[Items listed in a dataset]
------------------------------------------------

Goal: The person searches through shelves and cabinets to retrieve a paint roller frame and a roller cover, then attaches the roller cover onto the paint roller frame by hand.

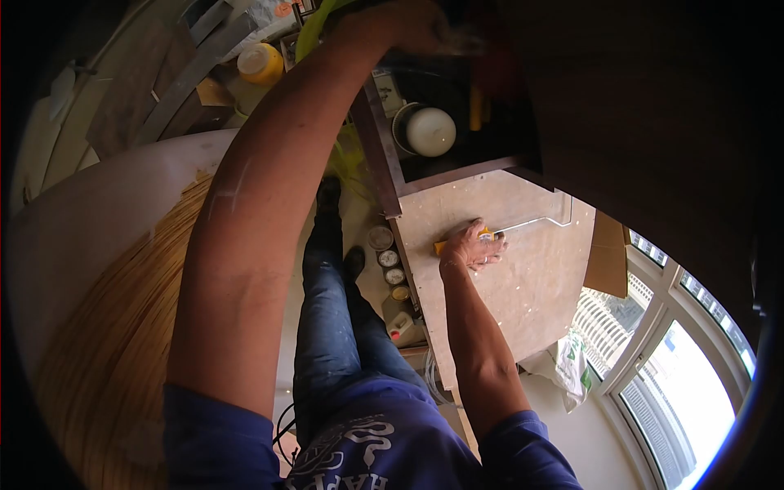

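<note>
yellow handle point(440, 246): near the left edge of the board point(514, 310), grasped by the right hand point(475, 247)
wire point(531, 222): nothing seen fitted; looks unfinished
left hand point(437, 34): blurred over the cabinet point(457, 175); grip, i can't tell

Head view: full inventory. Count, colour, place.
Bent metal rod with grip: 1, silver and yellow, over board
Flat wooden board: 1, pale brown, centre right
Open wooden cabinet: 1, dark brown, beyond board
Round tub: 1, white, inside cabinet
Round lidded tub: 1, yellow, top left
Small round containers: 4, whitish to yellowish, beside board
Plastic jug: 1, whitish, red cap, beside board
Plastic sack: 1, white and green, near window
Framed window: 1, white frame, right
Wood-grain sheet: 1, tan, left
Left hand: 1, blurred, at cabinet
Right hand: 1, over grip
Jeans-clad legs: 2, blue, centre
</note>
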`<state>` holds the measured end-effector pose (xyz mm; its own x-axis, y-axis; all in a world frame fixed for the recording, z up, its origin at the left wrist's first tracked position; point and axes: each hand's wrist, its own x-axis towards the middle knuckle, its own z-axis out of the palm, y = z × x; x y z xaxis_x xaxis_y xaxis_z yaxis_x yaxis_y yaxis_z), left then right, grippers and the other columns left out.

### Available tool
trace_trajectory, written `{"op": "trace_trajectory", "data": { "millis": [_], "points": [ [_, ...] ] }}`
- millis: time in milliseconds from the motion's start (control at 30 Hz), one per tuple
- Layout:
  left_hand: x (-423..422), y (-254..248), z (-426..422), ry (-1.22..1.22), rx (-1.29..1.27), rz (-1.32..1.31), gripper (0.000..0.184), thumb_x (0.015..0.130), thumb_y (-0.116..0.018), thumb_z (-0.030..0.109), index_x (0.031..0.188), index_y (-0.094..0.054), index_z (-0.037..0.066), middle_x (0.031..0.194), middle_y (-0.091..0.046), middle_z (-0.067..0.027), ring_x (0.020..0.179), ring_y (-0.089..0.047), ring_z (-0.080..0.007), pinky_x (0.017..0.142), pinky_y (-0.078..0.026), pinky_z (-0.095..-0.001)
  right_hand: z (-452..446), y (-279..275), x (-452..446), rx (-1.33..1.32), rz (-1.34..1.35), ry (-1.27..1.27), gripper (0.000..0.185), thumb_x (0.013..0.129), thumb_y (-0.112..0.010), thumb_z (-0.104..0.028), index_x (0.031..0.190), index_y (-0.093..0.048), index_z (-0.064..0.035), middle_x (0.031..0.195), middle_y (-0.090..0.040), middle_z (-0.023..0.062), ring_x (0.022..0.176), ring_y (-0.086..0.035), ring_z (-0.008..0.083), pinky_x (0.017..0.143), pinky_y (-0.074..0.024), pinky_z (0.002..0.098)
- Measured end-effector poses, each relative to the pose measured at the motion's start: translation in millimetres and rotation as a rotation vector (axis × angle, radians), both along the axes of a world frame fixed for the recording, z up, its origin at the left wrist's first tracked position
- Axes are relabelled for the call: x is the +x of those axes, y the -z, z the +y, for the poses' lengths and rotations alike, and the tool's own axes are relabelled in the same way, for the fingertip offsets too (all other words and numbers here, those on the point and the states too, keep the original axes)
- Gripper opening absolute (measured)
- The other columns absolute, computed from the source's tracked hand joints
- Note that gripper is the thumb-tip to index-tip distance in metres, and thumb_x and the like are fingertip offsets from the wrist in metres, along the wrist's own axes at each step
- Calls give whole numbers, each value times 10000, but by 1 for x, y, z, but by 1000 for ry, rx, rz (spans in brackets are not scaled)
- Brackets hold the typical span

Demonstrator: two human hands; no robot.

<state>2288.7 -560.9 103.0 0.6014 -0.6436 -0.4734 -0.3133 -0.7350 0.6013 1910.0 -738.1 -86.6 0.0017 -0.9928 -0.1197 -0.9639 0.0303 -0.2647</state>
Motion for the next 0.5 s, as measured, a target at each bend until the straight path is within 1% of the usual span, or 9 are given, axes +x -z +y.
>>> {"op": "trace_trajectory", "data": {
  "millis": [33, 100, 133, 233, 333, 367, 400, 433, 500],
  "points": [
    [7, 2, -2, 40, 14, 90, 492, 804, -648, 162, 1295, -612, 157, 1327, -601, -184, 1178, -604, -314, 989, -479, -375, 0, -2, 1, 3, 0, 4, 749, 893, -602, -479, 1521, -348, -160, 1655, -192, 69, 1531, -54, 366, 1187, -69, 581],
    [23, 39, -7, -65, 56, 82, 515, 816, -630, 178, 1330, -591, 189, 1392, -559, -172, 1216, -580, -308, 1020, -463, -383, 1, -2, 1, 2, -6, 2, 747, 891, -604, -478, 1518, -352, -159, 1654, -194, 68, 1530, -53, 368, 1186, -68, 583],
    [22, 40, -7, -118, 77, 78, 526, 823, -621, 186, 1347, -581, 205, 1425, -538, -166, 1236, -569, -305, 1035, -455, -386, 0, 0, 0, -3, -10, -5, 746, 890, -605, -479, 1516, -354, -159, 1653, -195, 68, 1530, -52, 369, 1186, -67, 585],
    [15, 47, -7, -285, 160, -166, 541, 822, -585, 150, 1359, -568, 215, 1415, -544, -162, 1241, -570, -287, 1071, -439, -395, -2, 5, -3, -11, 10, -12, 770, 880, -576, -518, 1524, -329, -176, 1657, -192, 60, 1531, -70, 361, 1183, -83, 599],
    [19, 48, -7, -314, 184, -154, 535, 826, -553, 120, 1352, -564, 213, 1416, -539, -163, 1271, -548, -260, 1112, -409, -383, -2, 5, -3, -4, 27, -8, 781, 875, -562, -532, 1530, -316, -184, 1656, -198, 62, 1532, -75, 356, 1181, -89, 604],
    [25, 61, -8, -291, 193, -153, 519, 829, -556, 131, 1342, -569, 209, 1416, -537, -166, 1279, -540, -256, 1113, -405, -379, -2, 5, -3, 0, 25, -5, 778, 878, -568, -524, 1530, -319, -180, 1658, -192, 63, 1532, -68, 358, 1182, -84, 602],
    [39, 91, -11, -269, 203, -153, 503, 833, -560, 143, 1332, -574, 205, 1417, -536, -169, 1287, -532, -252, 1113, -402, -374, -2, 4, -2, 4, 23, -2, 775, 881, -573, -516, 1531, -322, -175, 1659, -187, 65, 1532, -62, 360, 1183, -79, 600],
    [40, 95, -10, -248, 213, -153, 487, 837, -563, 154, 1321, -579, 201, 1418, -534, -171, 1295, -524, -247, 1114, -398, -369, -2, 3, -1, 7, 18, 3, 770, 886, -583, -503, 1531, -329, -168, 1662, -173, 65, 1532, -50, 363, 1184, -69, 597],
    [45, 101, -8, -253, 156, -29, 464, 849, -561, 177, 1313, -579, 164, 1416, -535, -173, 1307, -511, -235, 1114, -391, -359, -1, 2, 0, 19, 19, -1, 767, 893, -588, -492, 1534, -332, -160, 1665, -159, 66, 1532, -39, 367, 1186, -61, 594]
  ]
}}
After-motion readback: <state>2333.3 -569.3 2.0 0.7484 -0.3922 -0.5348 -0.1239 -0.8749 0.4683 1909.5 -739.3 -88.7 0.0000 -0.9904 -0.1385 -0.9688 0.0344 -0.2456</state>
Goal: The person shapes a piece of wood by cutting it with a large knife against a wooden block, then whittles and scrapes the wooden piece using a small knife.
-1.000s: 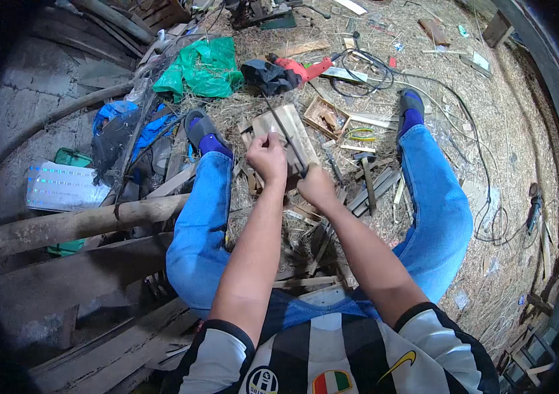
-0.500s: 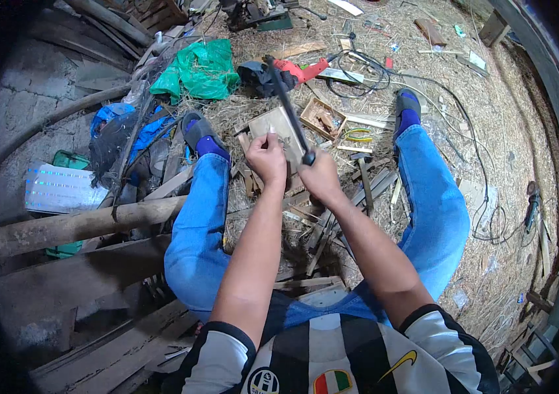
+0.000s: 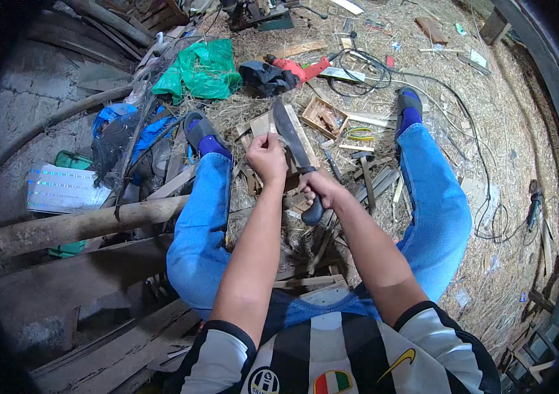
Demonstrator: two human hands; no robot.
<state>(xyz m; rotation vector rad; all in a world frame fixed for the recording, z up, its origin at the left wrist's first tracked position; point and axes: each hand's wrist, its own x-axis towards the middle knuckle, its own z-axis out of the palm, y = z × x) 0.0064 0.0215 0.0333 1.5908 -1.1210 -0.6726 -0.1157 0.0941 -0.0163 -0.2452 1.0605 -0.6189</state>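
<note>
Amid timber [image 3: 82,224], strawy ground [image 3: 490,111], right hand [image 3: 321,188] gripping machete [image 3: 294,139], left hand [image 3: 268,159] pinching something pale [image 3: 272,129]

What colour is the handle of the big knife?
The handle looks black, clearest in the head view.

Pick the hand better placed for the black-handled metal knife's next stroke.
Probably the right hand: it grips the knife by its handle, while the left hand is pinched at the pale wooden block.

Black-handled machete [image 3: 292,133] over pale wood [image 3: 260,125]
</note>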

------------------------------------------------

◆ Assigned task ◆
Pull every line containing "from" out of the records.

◆ Solution for this exercise ◆
- millis: time in milliseconds from the motion's start (control at 30 Hz), one per tuple
- The other columns absolute, computed from the source's tracked hand joints
- Note that gripper is the thumb-tip to index-tip distance in metres, and thumb_x and the like are fingertip offsets from the wrist in metres, along the wrist's own axes at each step

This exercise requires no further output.